# Crystallized Honey



## JWPalmer (May 1, 2017)

I have not had to deal with crystalization yet. Tulip poplar honey from two years ago is still liquid, but I do need to dehydrate honey sometimes. I have a small refrigerator turned incubator with a digitally controlled heater and fan. Turn up the heat to 100° and set the jars in open top with a cloth cover. I imagine it would decrystalize the honey too.


----------



## Eikel (Mar 12, 2014)

One suggestion is not to put labels on or go beyond snug with your lids until just before point of sale. That way if you do need to any manipulations with the jars you can do so without risk of messing up your labels or lids.


----------



## BFD45 (May 25, 2017)

Eikel said:


> One suggestion is not to put labels on or go beyond snug with your lids until just before point of sale. That way if you do need to any manipulations with the jars you can do so without risk of messing up your labels or lids.


Very good point to remember!


----------



## BFD45 (May 25, 2017)

JWPalmer said:


> I have not had to deal with crystalization yet.

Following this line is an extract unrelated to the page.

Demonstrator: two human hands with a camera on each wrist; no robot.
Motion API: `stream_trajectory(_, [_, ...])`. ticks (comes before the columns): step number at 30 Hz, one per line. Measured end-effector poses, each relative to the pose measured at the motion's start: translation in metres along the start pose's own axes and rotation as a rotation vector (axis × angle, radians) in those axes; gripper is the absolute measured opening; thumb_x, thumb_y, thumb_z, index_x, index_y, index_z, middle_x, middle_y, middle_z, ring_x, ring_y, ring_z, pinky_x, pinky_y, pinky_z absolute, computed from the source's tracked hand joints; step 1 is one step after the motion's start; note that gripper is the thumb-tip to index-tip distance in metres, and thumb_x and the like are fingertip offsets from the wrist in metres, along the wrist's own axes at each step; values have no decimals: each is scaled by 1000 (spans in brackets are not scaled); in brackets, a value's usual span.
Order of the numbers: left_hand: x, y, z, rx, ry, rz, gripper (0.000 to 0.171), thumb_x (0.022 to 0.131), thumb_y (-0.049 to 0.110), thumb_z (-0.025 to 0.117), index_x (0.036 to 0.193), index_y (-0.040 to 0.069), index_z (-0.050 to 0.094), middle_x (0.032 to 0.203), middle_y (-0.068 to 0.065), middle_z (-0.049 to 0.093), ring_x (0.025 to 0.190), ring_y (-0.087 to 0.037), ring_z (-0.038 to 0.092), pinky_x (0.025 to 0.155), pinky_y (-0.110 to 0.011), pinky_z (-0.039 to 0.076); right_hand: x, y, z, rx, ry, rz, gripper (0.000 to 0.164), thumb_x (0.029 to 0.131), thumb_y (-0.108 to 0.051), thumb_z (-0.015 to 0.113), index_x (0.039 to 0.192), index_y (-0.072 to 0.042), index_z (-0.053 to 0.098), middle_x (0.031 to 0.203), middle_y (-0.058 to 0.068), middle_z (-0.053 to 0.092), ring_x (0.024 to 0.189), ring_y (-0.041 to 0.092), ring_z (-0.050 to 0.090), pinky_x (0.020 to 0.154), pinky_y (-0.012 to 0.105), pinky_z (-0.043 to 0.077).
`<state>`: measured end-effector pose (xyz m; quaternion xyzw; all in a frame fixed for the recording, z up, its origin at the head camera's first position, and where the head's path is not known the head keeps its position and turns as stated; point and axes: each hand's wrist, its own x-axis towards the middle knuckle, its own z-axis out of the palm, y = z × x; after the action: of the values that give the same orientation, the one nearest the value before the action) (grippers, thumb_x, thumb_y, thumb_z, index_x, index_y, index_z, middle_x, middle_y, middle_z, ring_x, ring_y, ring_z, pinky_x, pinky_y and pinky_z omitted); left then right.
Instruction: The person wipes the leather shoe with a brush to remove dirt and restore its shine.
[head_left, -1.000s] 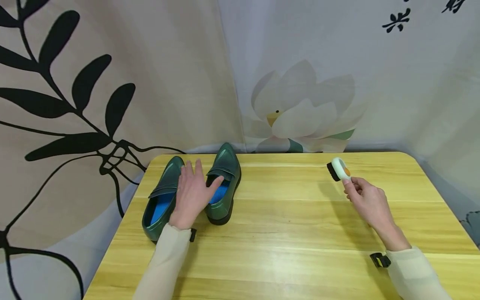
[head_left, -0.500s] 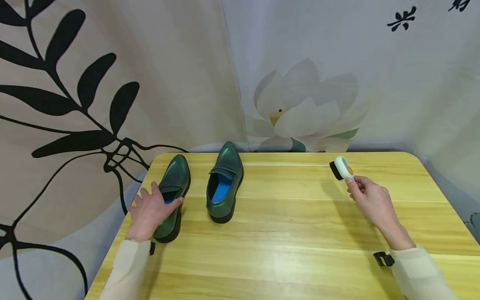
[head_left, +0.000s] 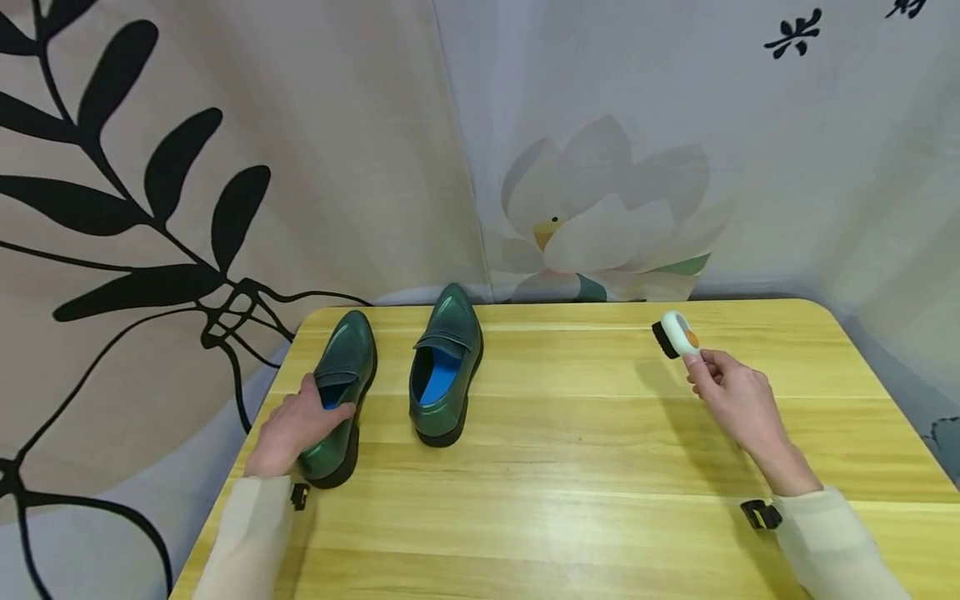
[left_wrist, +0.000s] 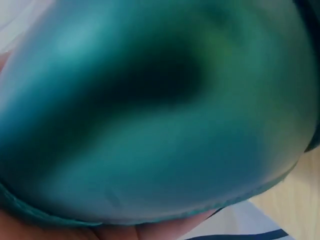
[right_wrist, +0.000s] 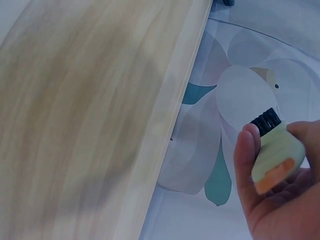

Tulip poplar honey from two years ago is still liquid, but I do need to dehydrate honey sometimes. I have a small refrigerator turned incubator with a digitally controlled heater and fan. Turn up the heat to 100° and set the jars in open top with a cloth cover. I imagine it would decrystalize the honey too.


Nice setup!


----------



## My-smokepole (Apr 14, 2008)

I have two set ups. One is a simple continue heating pad in styrofoam box. I u with jars. 5 gallon buckets a cabinet with light bulb and a thermostat controller. I can and have done them in my clarifier with water filling it. When done for the season.


----------